Chaque 18 mars, à l’occasion de la Journée mondiale dédiée à la schizophrénie, une réalité dérangeante refait surface : celle d’une maladie encore entourée de peurs, de préjugés et, trop souvent, d’abandon.
Chaque 18 mars, à l’occasion de la Journée mondiale dédiée à la schizophrénie, une réalité dérangeante refait surface : celle d’une maladie encore entourée de peurs, de préjugés et, trop souvent, d’abandon. Car au-delà des symptômes, c’est un autre combat que livrent les patients : celui contre le regard des autres. Dans de nombreuses sociétés, évoquer la schizophrénie revient encore à chuchoter.
Le mot inquiète, dérange, et convoque aussitôt des images erronées, violence, folie incontrôlable, dangerosité. Pourtant, la réalité est bien plus nuancée… et surtout profondément humaine. La schizophrénie est un trouble du cerveau qui perturbe la pensée, les émotions et la perception de la réalité. Elle ne se manifeste pas de manière continue : certaines personnes peuvent mener une vie relativement stable pendant de longues périodes, avant d’être confrontées à des épisodes de crise.
Hallucinations auditives, idées délirantes, repli sur soi, difficultés à distinguer le réel de l’imaginaire… autant de symptômes qui fragilisent le quotidien et isolent progressivement. Mais contrairement aux idées reçues, la schizophrénie n’est pas un dédoublement de la personnalité. Elle n’est pas non plus le résultat d’une mauvaise éducation ou d’un traumatisme unique. C’est une pathologie complexe, multifactorielle, qui touche environ 1 % de la population mondiale, souvent dès la fin de l’adolescence.
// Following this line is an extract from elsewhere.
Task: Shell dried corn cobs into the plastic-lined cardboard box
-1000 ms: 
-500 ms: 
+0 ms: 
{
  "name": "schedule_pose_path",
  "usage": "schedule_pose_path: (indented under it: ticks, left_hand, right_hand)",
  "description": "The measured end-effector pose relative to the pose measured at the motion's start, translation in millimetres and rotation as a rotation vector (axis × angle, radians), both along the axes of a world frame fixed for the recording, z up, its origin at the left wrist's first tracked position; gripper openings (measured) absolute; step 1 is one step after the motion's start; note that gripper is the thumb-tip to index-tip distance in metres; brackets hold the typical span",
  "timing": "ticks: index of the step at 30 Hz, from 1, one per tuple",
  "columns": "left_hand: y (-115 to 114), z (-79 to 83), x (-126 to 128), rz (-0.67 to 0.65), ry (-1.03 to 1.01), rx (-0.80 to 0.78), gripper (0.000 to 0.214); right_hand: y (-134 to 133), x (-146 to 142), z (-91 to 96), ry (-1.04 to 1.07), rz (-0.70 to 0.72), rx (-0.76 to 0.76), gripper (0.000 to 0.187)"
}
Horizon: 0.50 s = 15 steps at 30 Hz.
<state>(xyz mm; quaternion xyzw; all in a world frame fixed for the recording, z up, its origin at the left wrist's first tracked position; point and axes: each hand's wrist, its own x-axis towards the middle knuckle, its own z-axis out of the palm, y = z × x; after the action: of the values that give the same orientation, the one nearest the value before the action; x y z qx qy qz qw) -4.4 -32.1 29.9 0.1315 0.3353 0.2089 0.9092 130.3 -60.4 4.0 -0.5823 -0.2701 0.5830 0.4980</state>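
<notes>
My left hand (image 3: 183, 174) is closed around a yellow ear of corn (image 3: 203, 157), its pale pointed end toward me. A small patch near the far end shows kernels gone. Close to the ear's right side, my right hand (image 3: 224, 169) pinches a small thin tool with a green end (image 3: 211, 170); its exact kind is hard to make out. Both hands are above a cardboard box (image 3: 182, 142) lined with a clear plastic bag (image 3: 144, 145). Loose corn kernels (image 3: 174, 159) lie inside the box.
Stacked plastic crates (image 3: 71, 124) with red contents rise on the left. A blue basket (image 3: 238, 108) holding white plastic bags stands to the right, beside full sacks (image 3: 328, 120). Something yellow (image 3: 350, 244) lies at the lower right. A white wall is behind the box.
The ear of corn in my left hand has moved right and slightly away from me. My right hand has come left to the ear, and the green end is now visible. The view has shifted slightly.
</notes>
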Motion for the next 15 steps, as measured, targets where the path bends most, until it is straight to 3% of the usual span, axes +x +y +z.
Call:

Derrière les chiffres, il y a des trajectoires brisées, des familles épuisées, et des patients parfois livrés à eux-mêmes. Le manque de structures adaptées, la stigmatisation sociale et l’insuffisance de sensibilisation aggravent encore leur isolement. Beaucoup renoncent aux soins, non pas par choix, mais par peur du jugement. Pourtant, une lueur d’espoir existe.
Les avancées médicales permettent aujourd’hui de stabiliser la maladie grâce à des traitements adaptés et un accompagnement psychosocial. Avec un suivi régulier, de nombreuses personnes atteintes peuvent retrouver un équilibre et mener une vie digne. En cette Journée mondiale, le véritable enjeu dépasse la médecine : il est social. Comprendre, écouter, inclure, voilà les premiers gestes qui soignent. Car la schizophrénie n’est pas seulement une maladie. C’est aussi le reflet d’une société qui, trop souvent, préfère détourner le regard plutôt que tendre la main.